== Task prompt ==
Could you reproduce the lines below from the one with "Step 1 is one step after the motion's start" through the one with "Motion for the"? Keep both ends and add nothing.

-*-

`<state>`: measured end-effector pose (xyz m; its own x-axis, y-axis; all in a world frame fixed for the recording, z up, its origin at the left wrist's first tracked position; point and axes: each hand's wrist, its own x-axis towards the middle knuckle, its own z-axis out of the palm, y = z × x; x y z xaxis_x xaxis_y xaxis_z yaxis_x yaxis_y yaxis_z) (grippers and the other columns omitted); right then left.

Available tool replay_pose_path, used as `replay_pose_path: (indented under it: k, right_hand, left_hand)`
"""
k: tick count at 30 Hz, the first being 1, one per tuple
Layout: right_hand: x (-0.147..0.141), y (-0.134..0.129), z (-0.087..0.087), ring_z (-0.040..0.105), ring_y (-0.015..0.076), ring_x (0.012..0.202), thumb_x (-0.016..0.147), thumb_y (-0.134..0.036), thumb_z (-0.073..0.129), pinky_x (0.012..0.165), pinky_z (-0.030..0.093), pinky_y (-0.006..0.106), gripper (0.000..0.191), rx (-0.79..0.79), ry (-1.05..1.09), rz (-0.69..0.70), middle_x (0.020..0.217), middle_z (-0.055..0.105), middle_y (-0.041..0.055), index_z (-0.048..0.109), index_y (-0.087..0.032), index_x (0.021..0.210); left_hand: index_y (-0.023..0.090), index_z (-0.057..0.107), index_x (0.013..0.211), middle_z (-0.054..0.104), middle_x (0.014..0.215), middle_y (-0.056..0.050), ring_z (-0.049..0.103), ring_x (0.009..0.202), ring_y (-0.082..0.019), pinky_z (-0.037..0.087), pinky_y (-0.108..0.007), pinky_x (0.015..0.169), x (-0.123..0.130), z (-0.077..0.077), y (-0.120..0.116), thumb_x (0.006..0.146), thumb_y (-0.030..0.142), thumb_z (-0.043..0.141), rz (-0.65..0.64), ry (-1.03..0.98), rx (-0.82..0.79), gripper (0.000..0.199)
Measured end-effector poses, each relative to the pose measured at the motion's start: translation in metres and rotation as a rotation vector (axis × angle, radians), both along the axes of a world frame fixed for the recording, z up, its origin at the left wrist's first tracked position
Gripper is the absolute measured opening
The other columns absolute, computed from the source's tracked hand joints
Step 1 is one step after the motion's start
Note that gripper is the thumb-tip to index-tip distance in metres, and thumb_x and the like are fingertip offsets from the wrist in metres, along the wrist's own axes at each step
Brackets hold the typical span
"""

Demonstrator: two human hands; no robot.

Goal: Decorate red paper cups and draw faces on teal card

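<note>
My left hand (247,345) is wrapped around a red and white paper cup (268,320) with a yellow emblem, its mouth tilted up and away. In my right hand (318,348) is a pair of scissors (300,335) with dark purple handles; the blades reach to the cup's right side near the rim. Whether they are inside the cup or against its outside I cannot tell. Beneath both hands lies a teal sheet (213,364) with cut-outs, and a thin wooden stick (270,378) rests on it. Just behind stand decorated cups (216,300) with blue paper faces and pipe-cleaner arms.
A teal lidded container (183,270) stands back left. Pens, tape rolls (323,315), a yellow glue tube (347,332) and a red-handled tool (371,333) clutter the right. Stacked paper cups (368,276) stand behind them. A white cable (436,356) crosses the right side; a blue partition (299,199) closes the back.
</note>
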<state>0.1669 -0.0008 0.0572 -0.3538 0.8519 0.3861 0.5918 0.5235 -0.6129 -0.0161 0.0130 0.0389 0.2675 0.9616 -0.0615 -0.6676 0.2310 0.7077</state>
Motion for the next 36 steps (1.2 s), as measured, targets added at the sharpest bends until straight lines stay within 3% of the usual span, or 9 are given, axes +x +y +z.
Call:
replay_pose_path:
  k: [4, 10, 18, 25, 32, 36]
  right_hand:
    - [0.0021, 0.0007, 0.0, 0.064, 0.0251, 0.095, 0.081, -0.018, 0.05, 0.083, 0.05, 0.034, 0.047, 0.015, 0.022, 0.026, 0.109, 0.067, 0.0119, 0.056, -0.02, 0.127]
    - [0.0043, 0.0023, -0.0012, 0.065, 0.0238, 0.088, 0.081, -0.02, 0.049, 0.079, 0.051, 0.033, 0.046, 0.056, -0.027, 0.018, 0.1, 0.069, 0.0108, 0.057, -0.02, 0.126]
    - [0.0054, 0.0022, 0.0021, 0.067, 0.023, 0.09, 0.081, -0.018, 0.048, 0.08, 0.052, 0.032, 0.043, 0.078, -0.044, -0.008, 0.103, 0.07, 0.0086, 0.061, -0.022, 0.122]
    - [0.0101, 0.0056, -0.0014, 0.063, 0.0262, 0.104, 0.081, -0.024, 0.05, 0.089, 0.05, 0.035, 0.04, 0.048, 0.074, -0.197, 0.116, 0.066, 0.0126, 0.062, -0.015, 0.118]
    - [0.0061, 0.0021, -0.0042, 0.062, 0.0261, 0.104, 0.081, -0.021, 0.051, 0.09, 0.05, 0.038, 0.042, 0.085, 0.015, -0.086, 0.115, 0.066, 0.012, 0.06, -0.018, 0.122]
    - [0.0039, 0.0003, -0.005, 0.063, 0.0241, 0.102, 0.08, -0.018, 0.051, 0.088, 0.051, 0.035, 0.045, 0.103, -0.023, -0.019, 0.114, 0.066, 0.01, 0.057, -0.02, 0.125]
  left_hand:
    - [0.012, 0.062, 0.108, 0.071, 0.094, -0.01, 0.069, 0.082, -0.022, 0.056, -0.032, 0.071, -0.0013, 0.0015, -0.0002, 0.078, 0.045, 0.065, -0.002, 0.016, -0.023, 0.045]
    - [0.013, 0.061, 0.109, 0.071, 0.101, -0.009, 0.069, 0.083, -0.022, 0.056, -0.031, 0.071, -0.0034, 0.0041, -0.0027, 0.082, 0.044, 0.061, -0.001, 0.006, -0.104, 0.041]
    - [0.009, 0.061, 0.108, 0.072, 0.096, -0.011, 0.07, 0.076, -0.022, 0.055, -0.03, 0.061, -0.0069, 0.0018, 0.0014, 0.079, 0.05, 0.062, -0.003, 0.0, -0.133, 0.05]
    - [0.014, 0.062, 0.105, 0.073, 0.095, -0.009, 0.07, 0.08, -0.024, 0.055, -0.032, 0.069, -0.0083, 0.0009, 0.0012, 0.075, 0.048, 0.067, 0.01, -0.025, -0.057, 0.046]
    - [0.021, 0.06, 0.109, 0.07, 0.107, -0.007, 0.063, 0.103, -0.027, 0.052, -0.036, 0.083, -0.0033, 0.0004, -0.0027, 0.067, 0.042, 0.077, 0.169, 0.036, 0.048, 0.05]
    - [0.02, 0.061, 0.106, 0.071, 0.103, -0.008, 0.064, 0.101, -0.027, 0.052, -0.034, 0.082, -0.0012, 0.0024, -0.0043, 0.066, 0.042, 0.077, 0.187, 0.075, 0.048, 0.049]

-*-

== Output of the exercise ==
Step 1 is one step after the motion's start
Note that gripper is the thumb-tip to index-tip distance in metres, and thumb_x and the like are fingertip offsets from the wrist in metres, along the wrist's own axes at each step
Brackets hold the typical span
"""

Demonstrator: two human hands; no robot.

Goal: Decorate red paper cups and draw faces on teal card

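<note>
My left hand (247,345) is wrapped around a red and white paper cup (268,320) with a yellow emblem, its mouth tilted up and away. In my right hand (318,348) is a pair of scissors (300,335) with dark purple handles; the blades reach to the cup's right side near the rim. Whether they are inside the cup or against its outside I cannot tell. Beneath both hands lies a teal sheet (213,364) with cut-outs, and a thin wooden stick (270,378) rests on it. Just behind stand decorated cups (216,300) with blue paper faces and pipe-cleaner arms.
A teal lidded container (183,270) stands back left. Pens, tape rolls (323,315), a yellow glue tube (347,332) and a red-handled tool (371,333) clutter the right. Stacked paper cups (368,276) stand behind them. A white cable (436,356) crosses the right side; a blue partition (299,199) closes the back.
</note>
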<state>0.1669 -0.0008 0.0572 -0.3538 0.8519 0.3861 0.5918 0.5235 -0.6129 -0.0161 0.0130 0.0389 0.2675 0.9616 -0.0615 -0.6676 0.2310 0.7077</state>
Motion for the next 36 steps (1.2 s), as measured, targets added at the sharpest bends until straight lines stay within 3% of the usual span, or 9 are given, axes +x +y +z.

Nothing else is needed to complete this exercise.